Diese Orientierungen sind ganz wichtig für uns.
Einmal,
Weil wir einen biologischen Impuls haben,
Uns zu orientieren,
Tatsächlich um sicherzustellen,
Dass es eben keine Bedrohung gibt,
Vor der wir uns schützen müssen.
Das klingt vielleicht banal in unserer heutigen Welt,
Aber den Impuls gibt es weiterhin in uns und den sollten wir wertschätzen und achten,
Weil dann sich unser Nervensystem etwas beruhigen kann,
Wenn wir uns orientiert haben,
Wenn wir uns umgeschaut haben,
Wenn wir uns um Körper mit der Kopfbewegung signalisieren,
Dass wir uns umschauen,
Dass wir uns langsam umschauen.
All das sind Signale,
Die zeigen,
Dass eben keine Gefahr droht und das hat einen Effekt auf uns.
Das führt dazu,
Dass wir uns entspannen und zur Ruhe kommen können,
Dass unsere Antennen der Wachsamkeit nicht mehr so sensibel,
Nicht mehr so fein eingestellt sein müssen,
Weil wir uns eben einmal den Moment genommen haben,
Klarzumachen,
Dass keine Gefahr droht.
Und das ist eine Übung,
Die du immer wieder machen kannst,
Gerade wenn du in neue Situationen,
In neue Räume kommst.
Das muss dann nicht natürlich so ausgedehnt sein wie gerade,
Aber nimm dir einfach mal ein paar Momente Zeit,
Einen Raum zu betreten und zu schauen,
Wo du bist und beobachte einmal,
Welchen Effekt das dann auf dich in der folgenden Situation hat.
Ich bin mir sehr sicher,
Dass sich damit etwas mehr Ruhe einstellen kann.
Der zweite Teil dieser Übung diente quasi zur Orientierung in uns selbst,
Zur Verbindung mit uns selbst und unseren Körperempfindungen.

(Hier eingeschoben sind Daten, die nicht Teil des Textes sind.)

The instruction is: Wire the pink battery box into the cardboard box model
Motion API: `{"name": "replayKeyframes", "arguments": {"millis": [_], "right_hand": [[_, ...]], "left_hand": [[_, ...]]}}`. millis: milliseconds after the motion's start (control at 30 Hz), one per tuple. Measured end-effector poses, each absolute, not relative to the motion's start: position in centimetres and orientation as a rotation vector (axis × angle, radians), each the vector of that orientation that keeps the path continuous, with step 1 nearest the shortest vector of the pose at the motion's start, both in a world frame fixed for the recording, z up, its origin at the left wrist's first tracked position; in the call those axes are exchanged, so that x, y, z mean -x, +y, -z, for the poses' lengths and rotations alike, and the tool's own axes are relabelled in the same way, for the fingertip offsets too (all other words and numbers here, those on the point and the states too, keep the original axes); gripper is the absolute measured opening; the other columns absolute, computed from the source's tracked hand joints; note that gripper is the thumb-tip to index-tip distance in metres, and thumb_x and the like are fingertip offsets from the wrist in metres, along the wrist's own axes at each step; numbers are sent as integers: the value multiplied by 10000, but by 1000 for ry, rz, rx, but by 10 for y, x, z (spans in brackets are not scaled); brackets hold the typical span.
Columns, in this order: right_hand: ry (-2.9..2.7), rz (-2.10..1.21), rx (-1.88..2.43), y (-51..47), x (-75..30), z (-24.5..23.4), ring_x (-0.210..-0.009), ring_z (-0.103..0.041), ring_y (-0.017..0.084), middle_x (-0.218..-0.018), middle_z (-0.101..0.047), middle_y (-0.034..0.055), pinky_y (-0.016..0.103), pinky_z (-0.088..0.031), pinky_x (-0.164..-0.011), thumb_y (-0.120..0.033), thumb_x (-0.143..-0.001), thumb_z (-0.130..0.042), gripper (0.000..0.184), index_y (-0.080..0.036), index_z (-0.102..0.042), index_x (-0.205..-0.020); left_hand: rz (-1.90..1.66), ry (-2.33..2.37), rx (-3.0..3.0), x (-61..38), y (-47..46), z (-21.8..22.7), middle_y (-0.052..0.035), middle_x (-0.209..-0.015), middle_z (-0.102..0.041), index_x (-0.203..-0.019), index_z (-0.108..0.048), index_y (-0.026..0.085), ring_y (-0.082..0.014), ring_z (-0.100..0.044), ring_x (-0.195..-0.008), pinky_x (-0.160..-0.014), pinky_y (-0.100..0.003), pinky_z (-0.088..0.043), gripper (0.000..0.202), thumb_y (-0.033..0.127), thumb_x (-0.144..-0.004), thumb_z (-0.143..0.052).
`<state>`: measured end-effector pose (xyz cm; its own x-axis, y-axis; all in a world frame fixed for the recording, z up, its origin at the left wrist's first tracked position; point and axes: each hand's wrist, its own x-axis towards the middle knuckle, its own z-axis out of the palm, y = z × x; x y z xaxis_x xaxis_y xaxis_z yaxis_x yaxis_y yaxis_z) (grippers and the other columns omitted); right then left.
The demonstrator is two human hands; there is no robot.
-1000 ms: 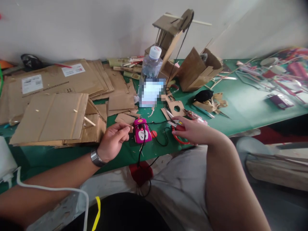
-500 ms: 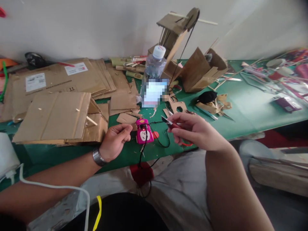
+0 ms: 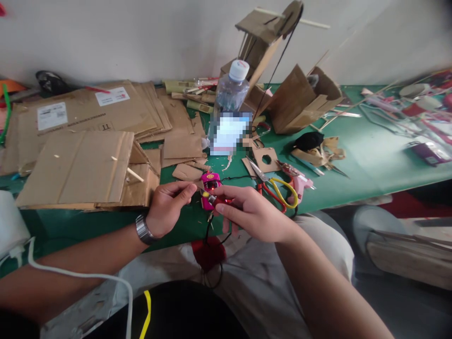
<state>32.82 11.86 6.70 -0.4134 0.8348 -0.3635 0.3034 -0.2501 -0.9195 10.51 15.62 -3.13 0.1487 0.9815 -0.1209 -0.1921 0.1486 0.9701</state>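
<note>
At the near edge of a cluttered green table (image 3: 353,155), your 2 hands meet over a small pink plastic gadget (image 3: 211,181) trailing thin black wires (image 3: 207,226). Your left hand (image 3: 169,207) comes in from the left with thumb and forefinger pinched tight together beside the gadget's left side; whatever lies between them is too small to tell. Your right hand (image 3: 254,214) is closed around a small red-handled tool with a metal tip (image 3: 218,201). The red-handled tool's long axis runs roughly left to right, and its tip points left toward the pinched fingers, close in front of the gadget. The gadget lies just beyond both hands, between them, and the left fingertips and the tool tip stand about equally near it.

To the right of the right hand rest a pair of scissors with red and yellow handles (image 3: 278,190) and a pink glue gun (image 3: 300,182). Flat brown cardboard sheets (image 3: 77,165) are piled to the left, and a clear plastic water bottle with a white cap (image 3: 231,92) stands behind.
</note>
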Motion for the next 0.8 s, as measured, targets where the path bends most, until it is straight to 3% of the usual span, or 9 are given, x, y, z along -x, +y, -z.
{"name": "replayKeyframes", "arguments": {"millis": [367, 500, 700, 800], "right_hand": [[-1277, -1920, 1245, 117, -322, -58, -576, -712, 133, -847, -668, 2, 196, -565, -432, -478, -1017, -651, 369, -202, -650, -1261], [-1283, -1908, 1236, 117, -321, -58, -549, -680, 111, -861, -663, -1, 191, -550, -424, -469, -1018, -649, 351, -193, -643, -1234], [-1491, -1776, 1282, 120, -322, -60, -575, -644, 92, -925, -672, 18, 187, -513, -448, -441, -1039, -622, 377, -187, -631, -1318], [-1570, -1734, 1301, 120, -323, -59, -587, -639, 111, -859, -673, 12, 211, -520, -475, -436, -1048, -606, 397, -187, -624, -1357]], "left_hand": [[-1110, 1012, -1047, -104, 156, 33, 9, -599, -609, -856, -815, 198, -134, -547, -599, -594, -289, -450, 355, 535, -779, -897], [-1106, 992, -1027, -105, 156, 30, 25, -566, -555, -828, -798, 198, -124, -521, -584, -595, -290, -444, 346, 529, -791, -892], [-1091, 857, -859, -113, 156, 14, 72, -498, -406, -687, -704, 180, -70, -369, -512, -555, -257, -383, 400, 510, -763, -919], [-1078, 820, -799, -115, 157, 10, 83, -484, -360, -618, -633, 170, -56, -330, -497, -538, -237, -372, 442, 467, -756, -929]]}}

Unsere Empfindungen und unsere Gefühle dienen erstmal als Sprachrohr,
Als Signale unseres Körpers.
Sie haben eine Funktion,
Sie haben einen Sinn und es ist so wertvoll,
Wenn wir diese wieder wahrnehmen,
Weil wir dann wissen,
Was in uns passiert und wir diese dann bewusst interpretieren können,
Bewusst für uns nutzen können und keinem Reflex,
Keiner unterbewussten,
Unbewussten Reaktion folgen und nicht mehr wissen,
Welche Interpretation wir auf eine Empfindung gelegt haben,
Die wir schon gar nicht mehr wahrgenommen haben.
Auch das ist eine Orientierung,
Die uns helfen kann,
Wenn wir vielleicht in Situationen der Überforderung nicht mehr genau wissen,
Was denn in uns los ist,
Warum wir uns denn so fühlen.
Und dann einmal zu schauen,
Was steckt denn da in uns?
Was möchte denn vielleicht mal gesehen und angeschaut werden?

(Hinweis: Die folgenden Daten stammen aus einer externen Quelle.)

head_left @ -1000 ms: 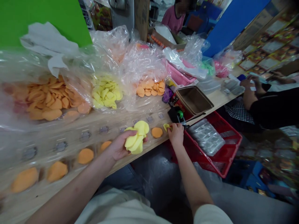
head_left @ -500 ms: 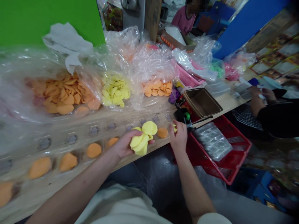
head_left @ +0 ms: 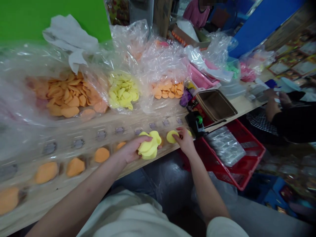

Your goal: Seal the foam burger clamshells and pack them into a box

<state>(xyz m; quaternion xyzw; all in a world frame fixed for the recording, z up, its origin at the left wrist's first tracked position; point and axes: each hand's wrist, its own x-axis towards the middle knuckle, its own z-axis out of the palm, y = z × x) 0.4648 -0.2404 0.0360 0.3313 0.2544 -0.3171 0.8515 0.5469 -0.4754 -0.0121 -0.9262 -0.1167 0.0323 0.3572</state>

Und gleichzeitig kann es uns helfen,
Wenn es uns auch ganz wunderbar geht,
Anker zu finden,
So wie wir es gerade am Ende gemacht haben,
Die uns stärken,
Die uns unterstützen,
Die uns Kraft geben,
Die uns gut fühlen lassen.
Und genau mit dieser Kraft wünsche ich dir jetzt einen wunderschönen Tag.
Ich lade dich ein,
Das einmal auszuprobieren,
Wie du die Orientierung in deinen Alltag integrieren kannst,
Wie du vielleicht die Verbindung mit deinem Körper als kleine Meditation auch zwischendurch einsetzen kannst,
Um dich zu verbinden.
Denn das ist das Wichtigste,
Verbindung zu uns,
Verbindung zu dem,
Was uns umgibt.
Ich wünsche dir noch einen wunderschönen Tag und bis bald.